The initiative is the first of its kind in the Middle East and follows the example set by pioneering budget airlines in Europe. Low cost carriers such as Ireland’s Ryanair, and UK-based Easyjetand Gohave made significant inroads into the market for cheap European air travel. Hogan says the new subsidiary will follow a model similar to the all-economy service launched last year in Asia by Australia’s Qantas.
The launch of the budget carrier is the next stage in Gulf Air’s recovery plan which is designed to return the troubled airline to profitability by 2004. The three shareholders – Oman, Abu Dhabi and Bahrain – reiterated their support for the airline in December with a fresh BD 130 million ($345 million) financing package. The airline is understood to have amassed total debts of BD 304 million ($800 million – MEED 20:12:02).

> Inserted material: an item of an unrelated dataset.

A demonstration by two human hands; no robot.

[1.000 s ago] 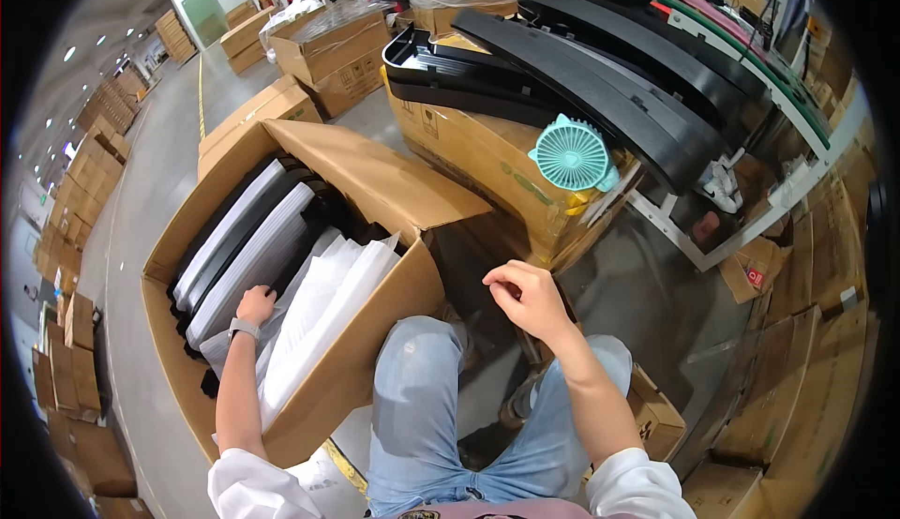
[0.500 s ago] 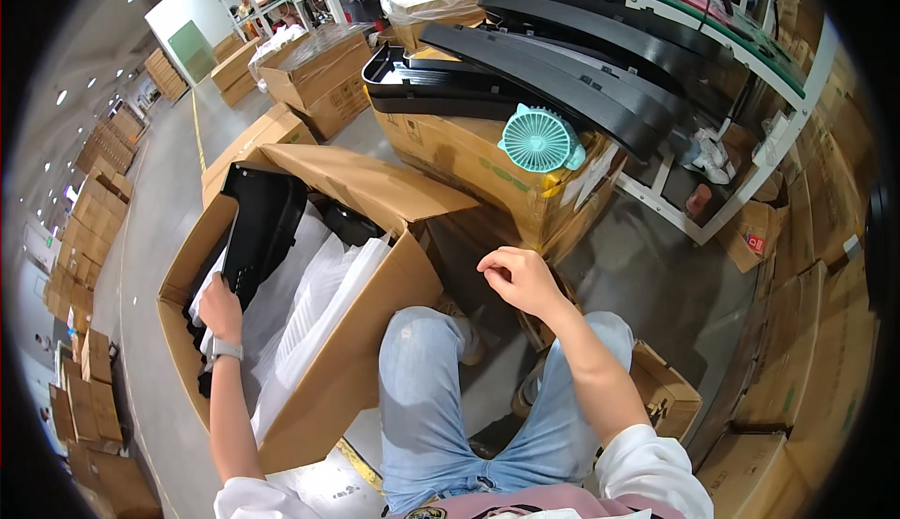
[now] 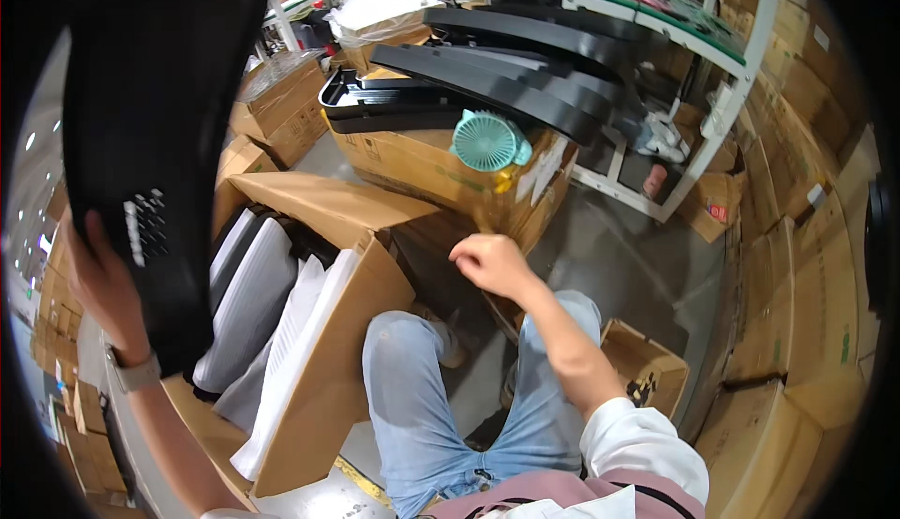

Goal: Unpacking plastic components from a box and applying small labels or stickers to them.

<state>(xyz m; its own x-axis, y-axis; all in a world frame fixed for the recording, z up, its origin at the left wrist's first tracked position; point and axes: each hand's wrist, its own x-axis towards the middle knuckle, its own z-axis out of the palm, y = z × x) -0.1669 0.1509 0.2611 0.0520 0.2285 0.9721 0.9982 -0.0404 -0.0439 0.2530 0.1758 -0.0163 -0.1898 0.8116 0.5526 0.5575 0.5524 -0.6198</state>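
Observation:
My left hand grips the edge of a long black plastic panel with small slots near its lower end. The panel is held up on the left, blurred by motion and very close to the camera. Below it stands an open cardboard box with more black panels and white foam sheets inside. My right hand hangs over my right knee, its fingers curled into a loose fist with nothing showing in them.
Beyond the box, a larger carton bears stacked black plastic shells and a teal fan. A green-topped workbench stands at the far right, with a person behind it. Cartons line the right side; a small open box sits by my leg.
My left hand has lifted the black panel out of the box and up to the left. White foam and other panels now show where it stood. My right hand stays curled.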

‘They are cash hungry at present so it is no surprise to see them take this step,’ says a senior industry executive. ‘It makes good sense to introduce a budget service in the Gulf for flights into the Indian subcontinent, which carries very little premium traffic. However, they will lose frequency if they increase seat numbers as they are already limited on the seats they can offer on services to India.’